I think we will continue to see an increase in the incidence of back problems with the way things are going and certainly repetitive strain, upper extremity problems related to keyboarding. There may actually be a dropoff in some of the other injuries that we used to see because of more knowledge in terms of correct lifting techniques and the improvements with devices to assist workers to not have to lift huge amounts of weight. I'm not sure if that answers your question, but that's the way I see it.

Mr Christopherson: Yes, that's very helpful. That's what I was seeking.

The Chair: We've used up our 15 minutes. Thank you very much for taking the time to make your presentation before us today. We appreciate your coming in.


The Chair: Our 11 o'clock group apparently is having mechanical problems somewhere on Highway 401, so we'll proceed now with the group that was slated after them, Retail Wholesale Canada-USWA. Good morning.

Mr Dave McCormick: Good morning. I'm Dave McCormick. I'm with Retail Wholesale Canada, the Canadian service sector division of the United Steelworkers of America, which in itself is a mouthful.
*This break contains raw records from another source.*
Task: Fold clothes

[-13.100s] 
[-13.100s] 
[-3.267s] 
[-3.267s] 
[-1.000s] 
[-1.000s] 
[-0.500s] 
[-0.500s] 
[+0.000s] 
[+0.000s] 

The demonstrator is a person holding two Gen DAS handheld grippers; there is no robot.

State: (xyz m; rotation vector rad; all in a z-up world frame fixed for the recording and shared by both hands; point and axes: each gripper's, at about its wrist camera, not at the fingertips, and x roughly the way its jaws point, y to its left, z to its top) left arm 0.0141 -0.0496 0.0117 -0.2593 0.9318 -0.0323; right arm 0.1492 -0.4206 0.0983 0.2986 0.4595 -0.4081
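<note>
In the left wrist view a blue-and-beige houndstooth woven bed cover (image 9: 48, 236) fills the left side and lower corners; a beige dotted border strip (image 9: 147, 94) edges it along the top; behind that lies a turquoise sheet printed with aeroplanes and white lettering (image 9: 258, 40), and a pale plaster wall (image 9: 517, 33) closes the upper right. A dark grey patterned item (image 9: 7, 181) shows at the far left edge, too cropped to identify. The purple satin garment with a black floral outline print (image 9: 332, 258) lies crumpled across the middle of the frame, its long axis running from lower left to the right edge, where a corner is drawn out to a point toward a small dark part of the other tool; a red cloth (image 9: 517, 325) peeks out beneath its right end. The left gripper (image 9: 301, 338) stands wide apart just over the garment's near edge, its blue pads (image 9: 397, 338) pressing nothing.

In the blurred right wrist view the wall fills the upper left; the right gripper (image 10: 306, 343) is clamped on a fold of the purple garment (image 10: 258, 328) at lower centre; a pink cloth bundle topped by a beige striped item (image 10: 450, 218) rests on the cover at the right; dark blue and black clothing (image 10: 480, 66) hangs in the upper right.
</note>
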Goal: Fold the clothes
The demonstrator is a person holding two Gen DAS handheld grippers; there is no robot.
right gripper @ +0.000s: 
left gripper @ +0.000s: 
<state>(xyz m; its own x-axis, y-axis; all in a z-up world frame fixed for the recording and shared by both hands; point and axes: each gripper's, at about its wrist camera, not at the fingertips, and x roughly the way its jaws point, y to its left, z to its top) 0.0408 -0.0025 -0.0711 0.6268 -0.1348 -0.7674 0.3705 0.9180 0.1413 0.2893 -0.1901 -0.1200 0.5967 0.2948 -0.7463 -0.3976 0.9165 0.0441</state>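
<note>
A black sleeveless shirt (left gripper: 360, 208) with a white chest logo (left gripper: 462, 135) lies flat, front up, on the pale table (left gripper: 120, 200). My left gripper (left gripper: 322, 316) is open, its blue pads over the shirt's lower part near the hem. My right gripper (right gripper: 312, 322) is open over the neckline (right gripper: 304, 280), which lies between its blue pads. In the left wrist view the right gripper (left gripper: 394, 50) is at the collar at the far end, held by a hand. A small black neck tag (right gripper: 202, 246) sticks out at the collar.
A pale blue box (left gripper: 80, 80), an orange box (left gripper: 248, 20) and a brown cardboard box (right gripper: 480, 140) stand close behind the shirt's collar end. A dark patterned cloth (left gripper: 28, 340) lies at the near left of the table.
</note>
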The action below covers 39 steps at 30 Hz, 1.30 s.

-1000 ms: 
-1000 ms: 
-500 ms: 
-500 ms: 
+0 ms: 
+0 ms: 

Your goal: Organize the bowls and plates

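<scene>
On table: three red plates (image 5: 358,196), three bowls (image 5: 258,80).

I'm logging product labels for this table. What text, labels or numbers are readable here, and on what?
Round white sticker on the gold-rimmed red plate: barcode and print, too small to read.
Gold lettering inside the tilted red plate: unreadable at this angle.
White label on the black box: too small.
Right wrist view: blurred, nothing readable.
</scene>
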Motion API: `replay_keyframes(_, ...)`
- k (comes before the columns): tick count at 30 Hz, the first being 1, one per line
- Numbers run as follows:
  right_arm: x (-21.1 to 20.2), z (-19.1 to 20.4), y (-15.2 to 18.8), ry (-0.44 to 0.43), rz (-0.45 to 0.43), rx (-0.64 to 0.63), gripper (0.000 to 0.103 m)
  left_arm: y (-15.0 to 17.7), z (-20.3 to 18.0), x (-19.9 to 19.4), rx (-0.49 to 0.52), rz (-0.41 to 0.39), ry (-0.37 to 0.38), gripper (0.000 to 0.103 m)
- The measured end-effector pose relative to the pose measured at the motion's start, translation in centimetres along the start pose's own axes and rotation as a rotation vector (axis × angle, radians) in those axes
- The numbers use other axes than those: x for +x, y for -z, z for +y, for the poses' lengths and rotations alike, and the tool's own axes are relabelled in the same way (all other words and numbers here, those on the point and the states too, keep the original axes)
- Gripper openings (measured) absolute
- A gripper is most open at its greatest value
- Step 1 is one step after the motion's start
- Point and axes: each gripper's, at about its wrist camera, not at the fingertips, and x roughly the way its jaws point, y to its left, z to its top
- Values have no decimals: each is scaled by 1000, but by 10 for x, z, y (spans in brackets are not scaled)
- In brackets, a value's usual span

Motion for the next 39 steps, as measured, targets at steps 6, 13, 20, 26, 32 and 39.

Our position on this bill is quite clear: We are opposed to it and we would just like to see it withdrawn. For your information, we've also submitted a copy of a letter sent to Elizabeth Witmer, dated September 19, 1995, which we haven't got a response to and which we really didn't particularly expect to get a response to, either. Quite clearly, it's our position this government has no concern for working people of this province and is intent on hurting those who are most vulnerable. We also are of the opinion that the government will not listen to anything that's being presented during these committee meetings.

It seems to us that what the government's going to do is to try and attack section 73 of the act, which states that claims are judged on a real-merit basis; that what you're going to do is change the system to a system that simply reduces employers' costs at the expense of disposable human beings.

What I want to talk to you about is the real cost of the compensation system, and it doesn't deal with dollars and cents; it deals with human misery, with suffering and with pain. It deals with poverty among injured workers, and I can tell you this is the worst time of the year for me, because right now when I go back to the office I am going to have clients calling me asking how they're going to put groceries on their table at Christmastime, much less presents underneath their trees for children.

What I want to do is to go through this so-called bill. I'll start off with the purpose clause where it says, "The purpose of this act is to accomplish the following in a financially responsible and accountable manner...."

If you're going to do that, then why don't you look at the costs of experience rating and SIEF and their effect on the system? Why did you turn around and disband the Workplace Health and Safety Agency, something that is a proven success story? Why are you turning around now and taking the bipartite board and destroying it as well, something that the previous government, through insight and through consultation, emplaced?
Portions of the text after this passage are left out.